Task requirements:
Please print the full listing exactly.

--- The data Enclosed Below ---

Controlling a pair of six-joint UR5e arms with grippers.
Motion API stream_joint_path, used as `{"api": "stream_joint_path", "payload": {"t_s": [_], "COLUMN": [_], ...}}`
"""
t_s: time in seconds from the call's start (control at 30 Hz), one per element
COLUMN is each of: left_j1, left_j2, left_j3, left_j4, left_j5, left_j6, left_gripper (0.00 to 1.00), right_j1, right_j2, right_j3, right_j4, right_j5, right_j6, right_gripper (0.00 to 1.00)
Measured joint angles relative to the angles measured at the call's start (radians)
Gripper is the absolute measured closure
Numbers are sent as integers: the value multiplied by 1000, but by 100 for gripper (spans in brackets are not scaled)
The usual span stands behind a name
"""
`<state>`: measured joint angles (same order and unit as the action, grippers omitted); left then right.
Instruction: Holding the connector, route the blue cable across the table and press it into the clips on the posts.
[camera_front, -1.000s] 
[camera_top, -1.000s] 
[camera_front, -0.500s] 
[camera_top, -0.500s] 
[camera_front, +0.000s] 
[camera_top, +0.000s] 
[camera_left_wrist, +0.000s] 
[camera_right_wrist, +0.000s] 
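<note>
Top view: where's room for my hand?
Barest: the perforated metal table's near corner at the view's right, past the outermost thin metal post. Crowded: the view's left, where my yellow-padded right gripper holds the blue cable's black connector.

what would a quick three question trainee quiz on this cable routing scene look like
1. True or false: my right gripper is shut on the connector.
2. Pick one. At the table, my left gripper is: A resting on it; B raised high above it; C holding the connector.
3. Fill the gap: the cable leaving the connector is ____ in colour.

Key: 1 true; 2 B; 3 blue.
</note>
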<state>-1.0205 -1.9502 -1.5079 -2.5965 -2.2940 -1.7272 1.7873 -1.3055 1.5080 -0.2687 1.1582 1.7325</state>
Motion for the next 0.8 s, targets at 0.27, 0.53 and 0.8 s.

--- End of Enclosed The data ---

Response for this exercise:
Controlling a pair of six-joint UR5e arms with grippers.
Motion API stream_joint_path, used as `{"api": "stream_joint_path", "payload": {"t_s": [_], "COLUMN": [_], ...}}`
"""
t_s: time in seconds from the call's start (control at 30 Hz), one per element
COLUMN is each of: left_j1, left_j2, left_j3, left_j4, left_j5, left_j6, left_gripper (0.00 to 1.00), right_j1, right_j2, right_j3, right_j4, right_j5, right_j6, right_gripper (0.00 to 1.00)
Measured joint angles relative to the angles measured at the call's start (radians)
Gripper is the absolute measured closure
Numbers are sent as integers: the value multiplied by 1000, but by 100 for gripper (spans in brackets are not scaled)
The usual span stands behind a name
"""
`<state>`: measured joint angles (same order and unit as the action, grippers omitted); left then right.
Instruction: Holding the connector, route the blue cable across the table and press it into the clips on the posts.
[camera_front, -1.000s] 
[camera_top, -1.000s] 
[camera_front, -0.500s] 
[camera_top, -0.500s] 
[camera_front, +0.000s] 
[camera_top, +0.000s] 
[camera_left_wrist, +0.000s] 
[camera_right_wrist, +0.000s] 
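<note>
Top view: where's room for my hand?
Barest: the perforated metal table's near corner at the view's right, past the outermost thin metal post. Crowded: the view's left, where my yellow-padded right gripper holds the blue cable's black connector.

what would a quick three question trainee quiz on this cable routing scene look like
1. True or false: my right gripper is shut on the connector.
2. Pick one. At the table, my left gripper is: A resting on it; B raised high above it; C holding the connector.
3. Fill the gap: the cable leaving the connector is ____ in colour.

Key: 1 true; 2 B; 3 blue.
</note>
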<state>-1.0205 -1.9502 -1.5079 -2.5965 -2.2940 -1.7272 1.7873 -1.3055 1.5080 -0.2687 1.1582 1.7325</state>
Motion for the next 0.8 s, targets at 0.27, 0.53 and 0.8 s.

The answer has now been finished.